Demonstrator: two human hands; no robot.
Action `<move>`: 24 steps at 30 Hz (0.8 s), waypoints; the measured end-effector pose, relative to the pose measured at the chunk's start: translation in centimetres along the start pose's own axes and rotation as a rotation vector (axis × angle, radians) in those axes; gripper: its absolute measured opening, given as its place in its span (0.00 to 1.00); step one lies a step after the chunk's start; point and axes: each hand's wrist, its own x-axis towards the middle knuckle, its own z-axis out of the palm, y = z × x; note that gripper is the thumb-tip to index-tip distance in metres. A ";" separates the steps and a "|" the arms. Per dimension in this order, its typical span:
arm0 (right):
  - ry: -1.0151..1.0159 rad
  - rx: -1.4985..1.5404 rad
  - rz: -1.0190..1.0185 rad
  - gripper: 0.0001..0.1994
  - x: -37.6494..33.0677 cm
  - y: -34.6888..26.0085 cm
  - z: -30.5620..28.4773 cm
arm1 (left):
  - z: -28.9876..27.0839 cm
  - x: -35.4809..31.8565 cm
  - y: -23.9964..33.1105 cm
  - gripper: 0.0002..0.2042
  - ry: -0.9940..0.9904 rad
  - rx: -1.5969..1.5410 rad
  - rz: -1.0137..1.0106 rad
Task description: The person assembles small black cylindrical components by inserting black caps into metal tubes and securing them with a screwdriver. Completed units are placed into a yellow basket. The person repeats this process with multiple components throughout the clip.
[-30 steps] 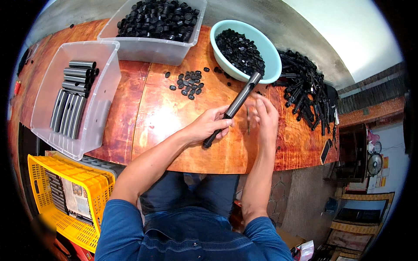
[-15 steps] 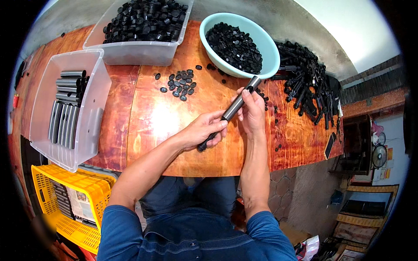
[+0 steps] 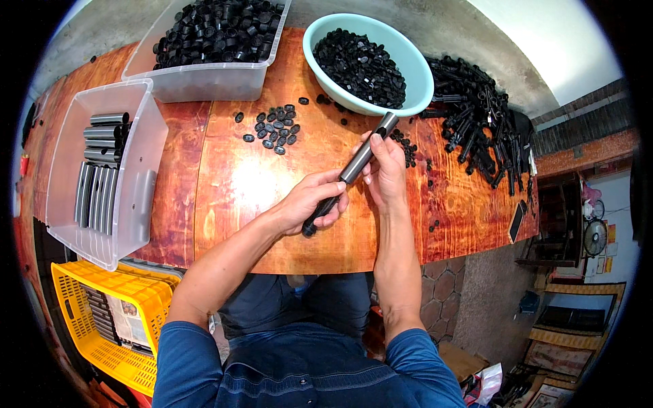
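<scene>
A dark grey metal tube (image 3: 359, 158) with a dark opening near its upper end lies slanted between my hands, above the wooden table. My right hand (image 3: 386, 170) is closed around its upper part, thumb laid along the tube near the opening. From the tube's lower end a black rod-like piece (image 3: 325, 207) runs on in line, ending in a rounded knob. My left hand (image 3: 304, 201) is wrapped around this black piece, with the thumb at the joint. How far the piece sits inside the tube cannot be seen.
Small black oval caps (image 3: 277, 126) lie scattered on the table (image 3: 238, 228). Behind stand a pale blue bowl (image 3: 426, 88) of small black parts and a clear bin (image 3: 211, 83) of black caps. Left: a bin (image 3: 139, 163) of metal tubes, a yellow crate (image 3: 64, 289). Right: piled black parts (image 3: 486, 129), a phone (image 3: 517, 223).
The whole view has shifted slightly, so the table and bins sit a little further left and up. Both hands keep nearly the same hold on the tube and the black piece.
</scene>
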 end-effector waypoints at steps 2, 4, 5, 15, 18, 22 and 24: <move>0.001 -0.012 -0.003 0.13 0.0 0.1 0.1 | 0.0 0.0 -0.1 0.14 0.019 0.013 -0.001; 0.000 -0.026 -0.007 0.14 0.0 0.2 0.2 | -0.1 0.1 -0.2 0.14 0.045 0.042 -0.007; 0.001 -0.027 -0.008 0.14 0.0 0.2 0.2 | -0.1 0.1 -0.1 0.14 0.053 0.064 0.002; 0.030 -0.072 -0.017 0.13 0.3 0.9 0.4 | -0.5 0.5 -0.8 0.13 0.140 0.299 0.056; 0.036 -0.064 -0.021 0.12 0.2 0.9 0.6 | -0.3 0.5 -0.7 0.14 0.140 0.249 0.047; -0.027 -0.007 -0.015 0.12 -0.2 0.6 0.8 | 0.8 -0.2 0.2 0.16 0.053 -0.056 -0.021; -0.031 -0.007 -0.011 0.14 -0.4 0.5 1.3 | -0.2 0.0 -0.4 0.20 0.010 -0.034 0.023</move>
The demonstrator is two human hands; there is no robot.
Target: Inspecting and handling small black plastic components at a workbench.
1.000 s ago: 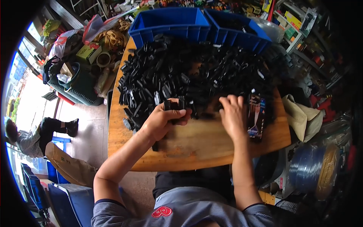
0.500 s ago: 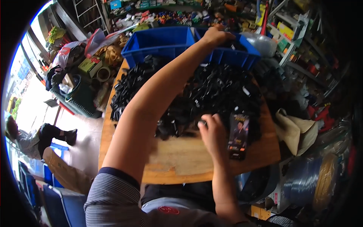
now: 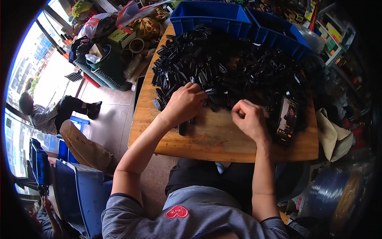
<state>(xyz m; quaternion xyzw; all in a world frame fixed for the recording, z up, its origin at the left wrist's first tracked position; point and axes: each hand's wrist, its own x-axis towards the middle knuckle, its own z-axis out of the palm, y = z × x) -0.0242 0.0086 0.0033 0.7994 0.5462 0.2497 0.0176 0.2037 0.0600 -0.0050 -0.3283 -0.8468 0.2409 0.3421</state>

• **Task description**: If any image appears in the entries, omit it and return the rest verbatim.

• **Answer for this exercise**:
Demonstrator: two human hands; no robot.
Action `<move>`: 24 steps at 30 Hz (0.8 s), waypoints; the measured end-effector pose, relative to the pose measured at the chunk's start: translation in centimetres along the start pose's own axes and rotation as a rotation vector (axis × angle, radians) in those axes; gripper: its absolute measured opening, given as its place in its span (0.00 to 1.00); step one lies a step after the chunk's start; point and axes: each hand's wrist, its own x-axis towards the middle knuckle, its own z-axis out of the palm, y = z × x; note that gripper is the thumb-tip to index-tip distance in metres. A ";" separates the steps and a "|" the arms. Per dimension in this order, its typical span:
arm0 (right):
  - ry: -1.0151..1.0159 rad
  - rx: -1.4985..1.5404 rad
  - rz: -1.0190..1.0185 rad
  - gripper: 0.0001..0.1994
  - x: -37.6494..33.0677 cm
  - y: -34.6888..26.0085 cm
  - z: -30.5620..28.4773 cm
arm1 (left):
  - z: -28.9876..27.0839 cm
  - x: -35.4809..31.8565 cm
  - y: -23.9964..33.1105 cm
  - gripper: 0.0002..0.2042
  - ry: -0.9940..0.9904 rad
  - rx: -1.5969..1.5410 rad
  - rz: -1.0137..1.0106 rad
Task description: The person assembles small black cylindrical components by inserting black caps into metal tubes and securing them with a screwdriver. Completed units are placed into a yellow basket. The person repeats this process with multiple components throughout the clip.
[-30 steps] 
[-15 steps] 
[+0 steps] 
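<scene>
A dark grey metal tube (image 3: 359, 158) with a dark opening near its upper end lies slanted between my hands, above the wooden table. My right hand (image 3: 386, 170) is closed around its upper part, thumb laid along the tube near the opening. From the tube's lower end a black rod-like piece (image 3: 325, 207) runs on in line, ending in a rounded knob. My left hand (image 3: 304, 201) is wrapped around this black piece, with the thumb at the joint. How far the piece sits inside the tube cannot be seen.
Small black oval caps (image 3: 277, 126) lie scattered on the table (image 3: 238, 228). Behind stand a pale blue bowl (image 3: 426, 88) of small black parts and a clear bin (image 3: 211, 83) of black caps. Left: a bin (image 3: 139, 163) of metal tubes, a yellow crate (image 3: 64, 289). Right: piled black parts (image 3: 486, 129), a phone (image 3: 517, 223).
The whole view has shifted slightly, so the table and bins sit a little further left and up. Both hands keep nearly the same hold on the tube and the black piece.
</scene>
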 end-effector waypoints at steps 2, 4, 5, 15, 18, 22 and 24: <move>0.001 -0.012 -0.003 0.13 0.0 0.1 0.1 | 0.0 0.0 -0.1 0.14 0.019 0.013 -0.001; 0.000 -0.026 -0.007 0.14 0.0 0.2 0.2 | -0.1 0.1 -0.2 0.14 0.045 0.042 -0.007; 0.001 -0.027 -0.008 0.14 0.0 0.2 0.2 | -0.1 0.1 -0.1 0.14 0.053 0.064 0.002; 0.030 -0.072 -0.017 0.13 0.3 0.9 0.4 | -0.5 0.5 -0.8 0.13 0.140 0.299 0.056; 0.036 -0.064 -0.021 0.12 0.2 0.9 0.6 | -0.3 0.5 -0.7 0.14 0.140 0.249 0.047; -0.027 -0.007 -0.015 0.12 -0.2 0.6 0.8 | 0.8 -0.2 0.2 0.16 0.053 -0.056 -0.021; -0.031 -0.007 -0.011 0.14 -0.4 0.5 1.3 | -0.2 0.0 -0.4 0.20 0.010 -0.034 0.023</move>
The demonstrator is two human hands; there is no robot.
Target: Inspecting and handling small black plastic components at a workbench.
1.000 s ago: 
0.500 s ago: 
now: 
<state>(xyz m; quaternion xyzw; all in a world frame fixed for the recording, z up, its origin at the left wrist's first tracked position; point and axes: each hand's wrist, its own x-axis towards the middle knuckle, its own z-axis out of the palm, y = z × x) -0.0242 0.0086 0.0033 0.7994 0.5462 0.2497 0.0176 0.2037 0.0600 -0.0050 -0.3283 -0.8468 0.2409 0.3421</state>

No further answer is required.